REPORT OF FOREIGN ISSUER

 

Pursuant to Rule 13a-16 or 15d-16 of

the Securities Exchange Act of 1934

 

October 25, 2005

 


 

LM ERICSSON TELEPHONE COMPANY

(Translation of registrant’s name into English)

 

16483 Stockholm, Sweden

(Address of principal executive offices)

 


 

Indicate by check mark whether the registrant files or will file annual reports under cover Form 20-F or Form 40-F. Form 20-F  x Form 40-F  ¨

 

Indicate by check mark whether the registrant by furnishing the information contained in this Form is also thereby furnishing the information to the Commission pursuant to Rule 12g3-2(b) under the Securities Exchange Act of 1934.  Yes  ¨  No  x

 


 

Announcement of LM Ericsson Telephone company, dated October 25, 2005, regarding Ericsson’s announcement to acquire key assets of Marconi’s telecommunications business..


LOGO       Press release
        October 25, 2005

 

Ericsson to acquire key assets of Marconi’s telecommunications business

 

Ericsson today announces that it has reached an agreement with Marconi Corporation plc to acquire the parts of Marconi’s telecommunications business that are strategically important to Ericsson.

 

  The agreement strengthens Ericsson’s position in the accelerating transmission segment

 

  Expands Ericsson’s platform for leadership in next generation converging networks

 

  Adds sales of approximately SEK 14.0 b. (GBP 1.0 b.), acquisition price SEK 16.8 b. (GBP 1.2 b.)

 

  Will contribute positively to EPS from 2007, neutral effect in 2006

 

  Headquarters and certain businesses in UK and Germany are not part of the acquisition

 

  Marconi’s UK pension plan is not part of the acquisition

 

Carl-Henric Svanberg, President and CEO of Ericsson, said: “The acquisition of the Marconi businesses has a compelling strategic logic and is a robust financial case.

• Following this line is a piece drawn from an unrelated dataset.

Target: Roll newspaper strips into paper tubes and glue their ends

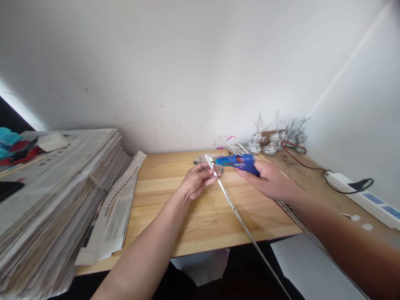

As fixed and mobile services converge, our customers will substantially benefit from this powerful combination.”

 

Building on complementary strengths

 

Mobile and fixed broadband access is quickly growing throughout the world. Ericsson is leading the build out of mobile broadband and has a strong position also in the new wireline technology. The upgrade to broadband will lead to a massive increase in data traffic. As a consequence, transmission capacity in telecom networks will have to be dramatically increased.

 

Marconi’s competitive transmission offerings, especially in optical systems, will combine with Ericsson’s strong microwave radio position and worldwide sales organization to create a solid foundation for growth.

 

Telecom operators’ focus on next generation IP based networks is sharpening. Ericsson is determined to secure a leading position in this fast emerging field. This will require R&D investments as well as bolt-on acquisitions.

 

Ericsson’s fixed network business combined with Marconi’s broadband access offering and Marconi’s long-standing relationships with leading fixed operators will reinforce Ericsson’s market position.


Strategic assets

 

Ericsson will acquire assets representing about 75 percent of Marconi’s turnover:

 

  Marconi’s optical networking business

 

  Marconi’s broadband and fixed radio access network business

 

  Marconi’s softswitch business

 

  Marconi’s data networking equipment and services businesses

 

  Marconi’s relevant telecommunications services activities

 

  The Marconi trademark, associated brand names and IPR

 

Ericsson will pay approximately SEK 16.8 b. (GBP 1.2 b.) to Marconi in cash on completion, subject to certain closing adjustments. The acquisition will add roughly SEK 14.0 b. (GBP 1.0 b.) in sales and is expected to have a neutral effect on Ericsson’s EPS in 2006 with positive contribution from 2007. Ericsson believes that operating margins in line with Ericsson’s corporate average can be achieved in the acquired businesses over time.

 

The businesses to be acquired had net tangible assets of approximately SEK 1.4 b. (GBP 0.1 b.) at September 30, 2005. The acquisition cost for Ericsson will be allocated mainly to intellectual property rights (brands, trade marks, patents etc.), which are expected to be tax deductible for Ericsson.

 

Strategic rationale and integration

 

The Marconi businesses are an excellent fit for Ericsson. The combined customer base will have access to a more comprehensive portfolio of solutions and will also benefit from an expanded R&D capability. The acquisition offers significant cross sales opportunities and expands Ericsson’s product offering to mobile operators.

 

The acquired businesses are generally well aligned with Ericsson’s existing operations, making the integration relatively straightforward. Most of the synergies will be gained from efficiency in the supply chain, and reduction of sales, general and administration overheads.

 

Carl-Henric Svanberg, President and CEO of Ericsson, continued: “Ericsson and Marconi know each other well and have had a successful partnership for over ten years. We bring together two pioneering telecom companies with a combined heritage of more than two centuries in the industry. Both companies have a rich history of innovation that has brought many of the technologies to market that are commonplace in our lives today. We look forward to welcoming so many of Marconi’s talented employees to Ericsson”.

 

About Marconi

 

Guglielmo Marconi sent the first wireless message over 100 years ago, starting an industrial era with the first wireless telegraph and signal company in 1897. Marconi has a long operating history and is today a major designer, manufacturer and supplier of telecommunications and information technology equipment and services. The majority of Marconi’s operations are in the UK, Italy, Germany and the US. Marconi has its headquarters in London.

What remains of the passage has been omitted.